(Stored records)

::::::::

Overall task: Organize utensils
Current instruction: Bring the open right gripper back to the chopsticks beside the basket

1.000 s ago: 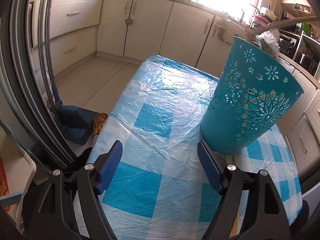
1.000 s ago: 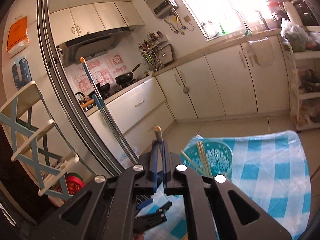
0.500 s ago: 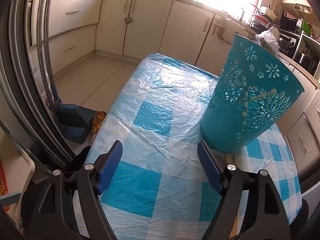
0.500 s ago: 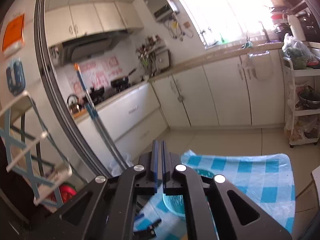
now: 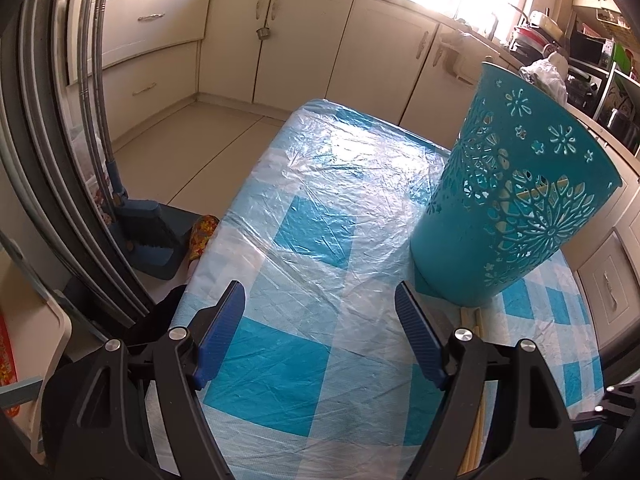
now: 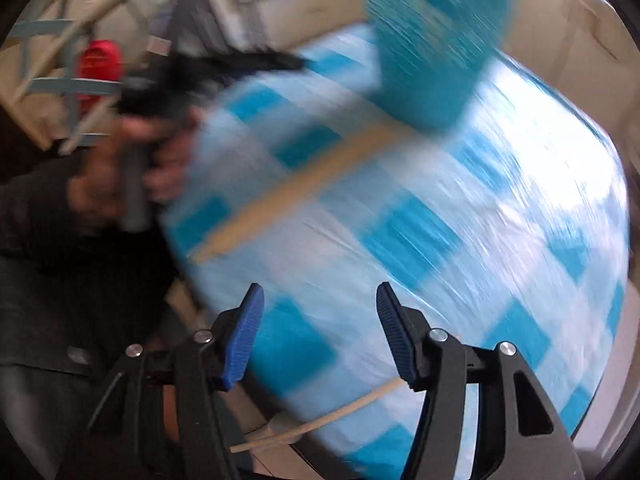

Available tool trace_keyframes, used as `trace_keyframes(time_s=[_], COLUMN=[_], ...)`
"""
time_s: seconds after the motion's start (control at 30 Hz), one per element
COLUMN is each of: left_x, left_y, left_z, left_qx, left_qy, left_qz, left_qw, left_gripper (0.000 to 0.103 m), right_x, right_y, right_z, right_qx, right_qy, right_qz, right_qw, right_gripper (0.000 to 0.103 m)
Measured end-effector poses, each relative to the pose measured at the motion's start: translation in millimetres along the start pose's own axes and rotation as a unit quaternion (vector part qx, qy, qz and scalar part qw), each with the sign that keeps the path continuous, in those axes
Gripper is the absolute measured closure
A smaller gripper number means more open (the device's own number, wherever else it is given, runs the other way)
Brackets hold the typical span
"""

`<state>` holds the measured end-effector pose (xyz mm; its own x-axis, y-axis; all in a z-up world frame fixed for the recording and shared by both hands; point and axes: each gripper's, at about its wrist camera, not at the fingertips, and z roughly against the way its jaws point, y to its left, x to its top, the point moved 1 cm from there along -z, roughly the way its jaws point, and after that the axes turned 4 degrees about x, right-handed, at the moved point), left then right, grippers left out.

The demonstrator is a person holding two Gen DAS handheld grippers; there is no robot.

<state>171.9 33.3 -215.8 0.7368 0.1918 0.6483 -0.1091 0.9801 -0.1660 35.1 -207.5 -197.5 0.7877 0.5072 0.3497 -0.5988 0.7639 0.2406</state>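
Chopsticks lay on the bench near the teal holder; right tongs, just opening, empty, approached them; left tongs waited spread, empty.

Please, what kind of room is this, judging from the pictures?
Most likely a home kitchen. Cream base cabinets with a countertop run along the walls, a table under a blue checked plastic cloth holds a teal cutout basket, and a broom with dustpan stands on the tiled floor.

Both wrist views angled down, near; share checkered table, basket.
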Motion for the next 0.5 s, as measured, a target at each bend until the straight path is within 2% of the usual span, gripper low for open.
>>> trace_keyframes(time_s=[0.07, 0.13, 0.2, 0.23, 0.33, 0.37, 0.4, 0.47, 0.5], left_x=[-1, 0, 0, 0, 1, 1, 1, 1, 0], left_y=[0, 0, -1, 0, 1, 2, 3, 4, 4], left_z=[0, 0, -1, -1, -1, -2, -2, -3, -3], left_qx=[0.000, 0.000, 0.000, 0.001, -0.002, -0.002, -0.003, -0.005, -0.006], left_qy=[0.001, 0.002, 0.005, 0.006, 0.006, 0.007, 0.007, 0.010, 0.010], left_qz=[-0.001, 0.001, 0.003, 0.003, 0.005, 0.007, 0.008, 0.012, 0.012], left_qw=[1.0000, 1.0000, 1.0000, 1.0000, 1.0000, 1.0000, 0.9999, 0.9999, 0.9999], left_gripper=[0.029, 0.029, 0.029, 0.029, 0.029, 0.029, 0.029, 0.029, 0.029], right_x=[-7, -10, -14, -17, -32, -37, -43, -48, -51], right_y=[-12, -17, -25, -30, -36, -33, -30, -28, -29], right_z=[1, 26, 55, 64, 64, 57, 46, 34, 31], right_qx=[0.008, 0.029, 0.003, -0.014, -0.081, -0.090, -0.101, -0.116, -0.109], right_qy=[-0.011, -0.067, -0.118, -0.128, -0.100, -0.080, -0.052, -0.032, -0.033], right_qz=[-0.033, -0.054, -0.092, -0.114, -0.153, -0.156, -0.156, -0.157, -0.166], right_qw=[0.999, 0.996, 0.989, 0.985, 0.980, 0.980, 0.981, 0.980, 0.979], right_gripper=[0.056, 0.056, 0.056, 0.056, 0.061, 0.071, 0.077, 0.079, 0.087])
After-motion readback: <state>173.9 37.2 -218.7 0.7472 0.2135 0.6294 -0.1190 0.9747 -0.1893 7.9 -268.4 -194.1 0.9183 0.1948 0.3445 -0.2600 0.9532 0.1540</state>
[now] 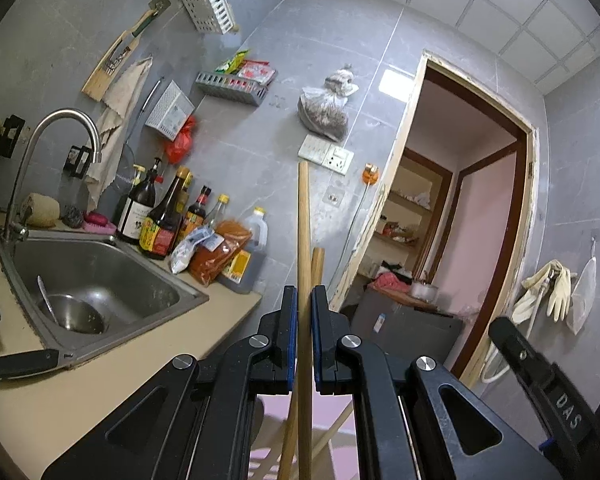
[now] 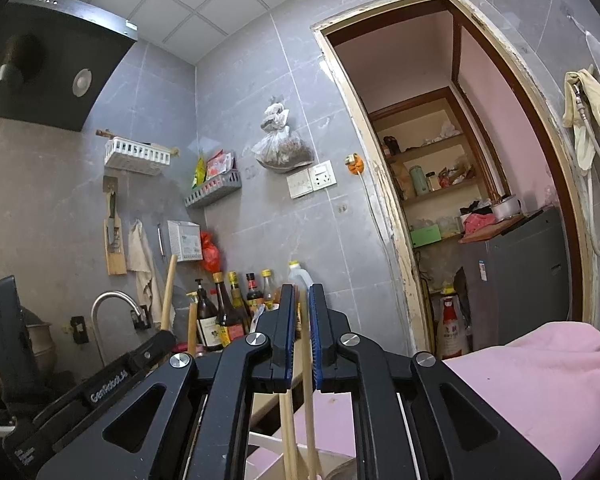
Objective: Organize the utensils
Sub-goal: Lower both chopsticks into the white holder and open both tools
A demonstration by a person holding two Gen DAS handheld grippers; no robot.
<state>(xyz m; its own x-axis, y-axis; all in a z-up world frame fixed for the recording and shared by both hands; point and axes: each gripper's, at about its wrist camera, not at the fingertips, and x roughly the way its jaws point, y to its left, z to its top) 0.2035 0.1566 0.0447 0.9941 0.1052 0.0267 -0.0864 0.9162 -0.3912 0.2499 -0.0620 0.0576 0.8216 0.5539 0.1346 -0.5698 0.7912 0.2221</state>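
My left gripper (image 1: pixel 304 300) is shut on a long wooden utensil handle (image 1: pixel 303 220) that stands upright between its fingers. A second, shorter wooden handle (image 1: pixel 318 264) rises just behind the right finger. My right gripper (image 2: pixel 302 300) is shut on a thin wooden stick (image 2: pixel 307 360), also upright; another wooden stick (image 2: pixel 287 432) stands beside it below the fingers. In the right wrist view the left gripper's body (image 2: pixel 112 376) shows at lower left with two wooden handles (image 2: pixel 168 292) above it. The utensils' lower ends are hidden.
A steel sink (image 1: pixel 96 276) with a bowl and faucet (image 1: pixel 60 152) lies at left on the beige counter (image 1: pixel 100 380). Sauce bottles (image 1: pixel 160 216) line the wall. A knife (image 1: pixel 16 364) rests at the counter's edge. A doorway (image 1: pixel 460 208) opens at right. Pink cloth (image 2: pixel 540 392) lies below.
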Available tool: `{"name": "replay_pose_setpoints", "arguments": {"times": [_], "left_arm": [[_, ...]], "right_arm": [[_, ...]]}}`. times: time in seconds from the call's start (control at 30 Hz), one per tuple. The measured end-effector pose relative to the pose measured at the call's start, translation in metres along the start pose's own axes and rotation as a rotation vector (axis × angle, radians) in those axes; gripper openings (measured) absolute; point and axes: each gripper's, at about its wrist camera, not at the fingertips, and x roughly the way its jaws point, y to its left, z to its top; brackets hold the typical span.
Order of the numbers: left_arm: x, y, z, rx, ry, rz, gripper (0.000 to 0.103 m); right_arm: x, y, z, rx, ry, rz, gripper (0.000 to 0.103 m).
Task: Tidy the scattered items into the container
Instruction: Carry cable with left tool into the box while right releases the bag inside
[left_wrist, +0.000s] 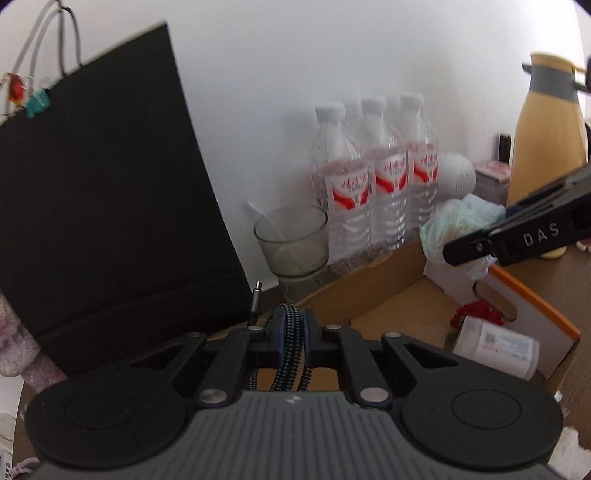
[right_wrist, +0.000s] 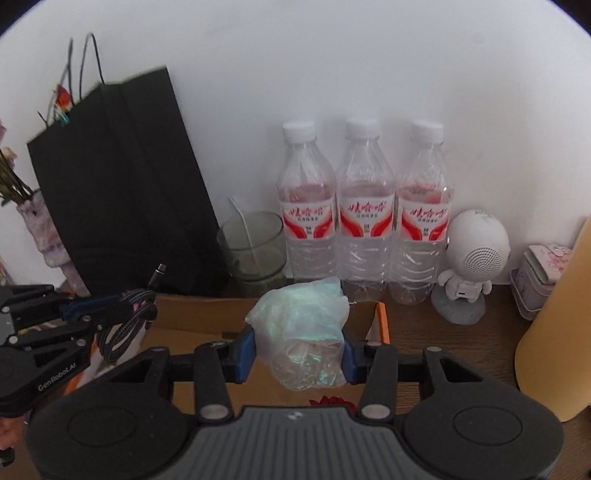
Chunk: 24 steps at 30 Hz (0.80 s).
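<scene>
The left gripper (left_wrist: 291, 334) is clamped on a coiled black-and-grey braided charging cable (left_wrist: 290, 332), its metal plug poking up past the fingers, while the right gripper (right_wrist: 298, 352) pinches a crumpled pale-green iridescent plastic bag (right_wrist: 301, 332) between its blue pads (right_wrist: 246, 350); both loads hang above the open brown cardboard box with an orange-edged flap (left_wrist: 391, 291), which already holds a white labelled bottle (left_wrist: 496, 347) and something red. The step in hand looks like the drop into the box, and doing it well probably means lowering each load below the rim before the jaws part, since the light bag may drift or cling to a pad and the springy cable may uncoil and hang a loop over the wall. The cable sits near the box's left rear wall, so it likely wants to shift rightward toward the bare floor of the box first. Room is tight behind: a clear glass tumbler with a straw (left_wrist: 291, 240) and three clear water bottles with red-and-white labels (right_wrist: 365, 214) stand just beyond the rear wall, a tall black paper bag (left_wrist: 99, 184) stands close on the left, and a tall yellow flask (right_wrist: 557, 325) on the right. The two grippers are near each other over the box, so releasing one at a time seems safer
</scene>
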Motion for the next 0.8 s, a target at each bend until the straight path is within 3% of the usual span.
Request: {"name": "replay_pose_setpoints", "arguments": {"times": [0.17,0.33,0.4,0.47,0.53,0.6,0.67,0.8], "left_arm": [[0.040,-0.012,-0.012,0.126,0.122,-0.025,0.013],[0.052,-0.017,-0.024,0.136,0.172,-0.065,0.018],[0.047,-0.013,-0.024,0.103,0.146,-0.080,0.023],[0.038,-0.001,-0.024,0.020,0.126,-0.122,0.043],[0.027,0.009,-0.025,-0.045,0.100,-0.151,0.045],[0.016,0.017,-0.023,-0.099,0.078,-0.135,0.050],[0.002,0.026,-0.021,-0.164,0.041,-0.133,0.067],[-0.031,0.037,-0.017,-0.252,-0.025,-0.059,0.072]], "right_arm": [[0.056,0.015,-0.001,-0.092,0.114,-0.078,0.045],[0.085,0.029,-0.013,-0.132,0.154,-0.137,0.054],[0.084,0.029,-0.015,-0.115,0.156,-0.151,0.060],[0.073,0.028,-0.013,-0.094,0.139,-0.151,0.062],[0.056,0.026,-0.010,-0.058,0.105,-0.125,0.068],[0.035,0.028,-0.008,-0.032,0.067,-0.087,0.078],[0.018,0.031,-0.008,-0.028,0.046,-0.051,0.081],[-0.010,0.043,-0.008,-0.045,0.013,-0.044,0.082]]}}
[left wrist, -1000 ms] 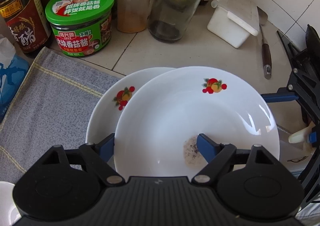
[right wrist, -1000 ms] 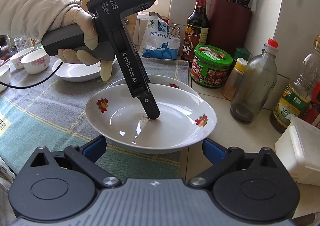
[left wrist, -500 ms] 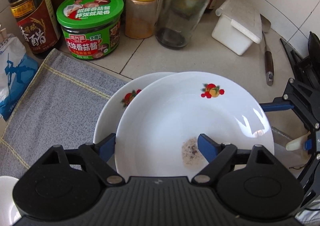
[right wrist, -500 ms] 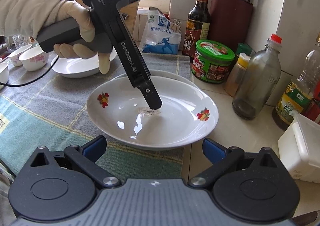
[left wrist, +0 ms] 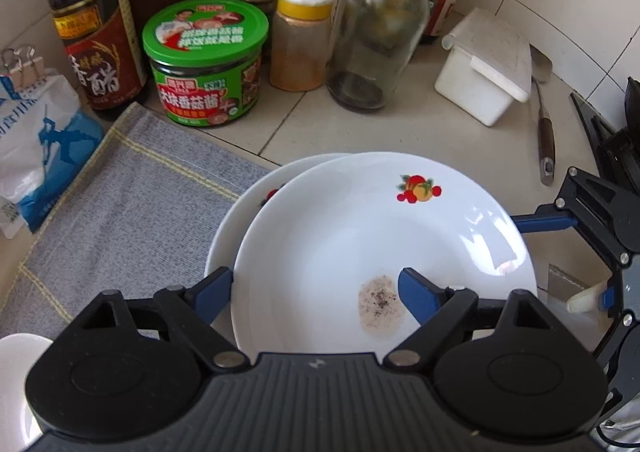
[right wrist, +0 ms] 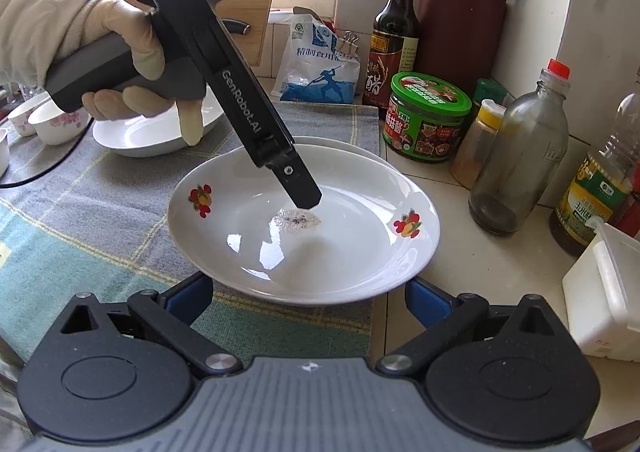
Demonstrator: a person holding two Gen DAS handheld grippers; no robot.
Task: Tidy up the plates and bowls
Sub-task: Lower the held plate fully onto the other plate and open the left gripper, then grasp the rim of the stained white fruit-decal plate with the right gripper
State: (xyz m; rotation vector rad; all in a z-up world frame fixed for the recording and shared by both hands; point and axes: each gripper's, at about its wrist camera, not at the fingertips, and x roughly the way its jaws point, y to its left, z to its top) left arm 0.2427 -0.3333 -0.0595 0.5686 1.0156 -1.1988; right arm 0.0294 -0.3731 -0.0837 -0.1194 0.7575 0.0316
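Observation:
A white plate with fruit prints [left wrist: 360, 236] [right wrist: 320, 252] carries a speckled smear and rests on a second like plate [left wrist: 236, 212] [right wrist: 348, 144] at the edge of a grey cloth. My left gripper [left wrist: 316, 288] is open, its fingers raised over the top plate's near rim; the right wrist view shows one fingertip [right wrist: 306, 198] just above the smear. My right gripper [right wrist: 308, 292] is open, its fingers at either side of the plate's near rim. A white bowl [right wrist: 148, 132] and small flowered cups [right wrist: 56, 124] stand farther left.
Along the tiled wall stand a vinegar bottle [left wrist: 94, 24], a green-lidded jar [left wrist: 206, 60], a spice shaker [left wrist: 298, 36], a glass bottle [left wrist: 376, 24], a white box [left wrist: 484, 64], a salt bag [left wrist: 36, 140]. A spatula [left wrist: 546, 132] lies at right.
My left gripper has lifted up and back from the top plate's centre, leaving the plate resting on the lower one. The right gripper has moved closer to the plate's near rim.

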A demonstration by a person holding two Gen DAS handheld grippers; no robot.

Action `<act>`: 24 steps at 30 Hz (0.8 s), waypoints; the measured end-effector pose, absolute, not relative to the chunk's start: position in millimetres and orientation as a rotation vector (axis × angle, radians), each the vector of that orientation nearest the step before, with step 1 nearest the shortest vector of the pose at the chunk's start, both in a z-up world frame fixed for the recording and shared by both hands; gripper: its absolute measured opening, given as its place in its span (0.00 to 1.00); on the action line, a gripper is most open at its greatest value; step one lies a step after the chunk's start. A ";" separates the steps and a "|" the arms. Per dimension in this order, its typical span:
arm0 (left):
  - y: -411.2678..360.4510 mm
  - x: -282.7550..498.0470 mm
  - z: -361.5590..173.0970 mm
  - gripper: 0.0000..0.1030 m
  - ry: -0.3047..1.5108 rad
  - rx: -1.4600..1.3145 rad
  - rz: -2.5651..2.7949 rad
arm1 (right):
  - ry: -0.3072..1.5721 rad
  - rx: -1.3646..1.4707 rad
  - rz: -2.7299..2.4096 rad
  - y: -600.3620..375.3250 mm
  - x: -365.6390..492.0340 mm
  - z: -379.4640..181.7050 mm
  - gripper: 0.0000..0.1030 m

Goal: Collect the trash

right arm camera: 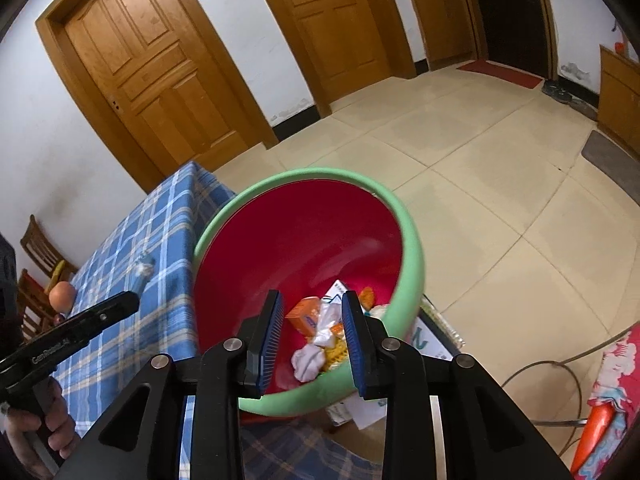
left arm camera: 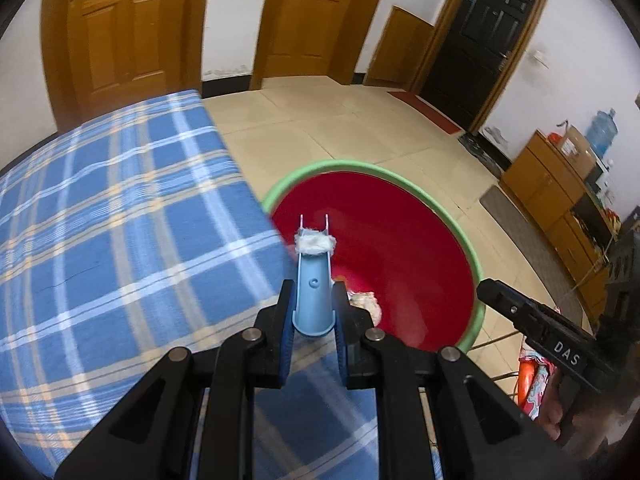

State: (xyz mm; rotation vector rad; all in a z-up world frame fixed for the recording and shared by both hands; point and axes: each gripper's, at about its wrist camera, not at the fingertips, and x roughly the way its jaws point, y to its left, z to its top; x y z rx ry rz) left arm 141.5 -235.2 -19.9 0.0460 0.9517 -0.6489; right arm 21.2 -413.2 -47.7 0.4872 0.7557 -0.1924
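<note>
Cream floor tiles and two panelled wooden doors lie beyond my desk (left arm camera: 100, 240), which wears a blue plaid cloth, and just off its edge stands the round bin with a red inside and a green rim (right arm camera: 412, 240).

Judging by what already lies in that bin, much of the collecting is done: an orange carton (right arm camera: 306, 314), crumpled white tissue (right arm camera: 310, 362), some yellow scraps and a flat white packet are heaped at the bottom. What I can still see left on the desk, in the right wrist view, is a small clear wrapper (right arm camera: 141, 268) and a round orange fruit (right arm camera: 61, 295) at the far side; whether the fruit counts as trash I cannot say.

My left hand-held gripper (left arm camera: 314, 308) is clamped on a pale blue plastic channel-shaped scoop (left arm camera: 313, 284), and a wad of white tissue (left arm camera: 315, 243) sits near its far end, hanging over the bin's near side. I judge a tip would drop it in.

My right hand-held gripper (right arm camera: 314, 340) stands with its pads apart and nothing between them, poised directly above the heap inside the bin.
</note>
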 end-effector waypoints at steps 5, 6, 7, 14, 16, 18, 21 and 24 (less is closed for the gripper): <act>-255.3 140.1 -22.0 0.29 0.948 0.089 -0.669 | 0.749 0.508 -0.206 -419.9 13.6 -49.4 0.34; -257.0 139.0 -22.0 0.33 0.948 0.094 -0.669 | 0.748 0.511 -0.208 -420.9 11.9 -49.8 0.35; -257.9 137.1 -21.7 0.37 0.945 0.099 -0.670 | 0.747 0.512 -0.210 -421.1 10.6 -50.0 0.38; -251.5 127.7 -16.3 0.49 0.927 0.113 -0.637 | 0.731 0.504 -0.211 -416.4 6.4 -45.2 0.48; -246.0 126.2 -14.8 0.52 0.925 0.109 -0.620 | 0.727 0.499 -0.204 -413.7 5.3 -43.0 0.49; -238.8 124.2 -13.8 0.56 0.924 0.108 -0.591 | 0.726 0.495 -0.198 -409.8 5.6 -41.5 0.51; -223.5 120.9 -13.0 0.62 0.924 0.095 -0.550 | 0.726 0.489 -0.186 -402.5 6.4 -39.4 0.55; -208.1 118.7 -11.8 0.68 0.921 0.077 -0.508 | 0.726 0.484 -0.178 -393.6 8.2 -38.1 0.62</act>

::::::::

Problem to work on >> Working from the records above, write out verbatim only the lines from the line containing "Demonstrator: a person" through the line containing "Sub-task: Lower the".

Written reply >>
Demonstrator: a person holding two Gen DAS handheld grippers; no robot.
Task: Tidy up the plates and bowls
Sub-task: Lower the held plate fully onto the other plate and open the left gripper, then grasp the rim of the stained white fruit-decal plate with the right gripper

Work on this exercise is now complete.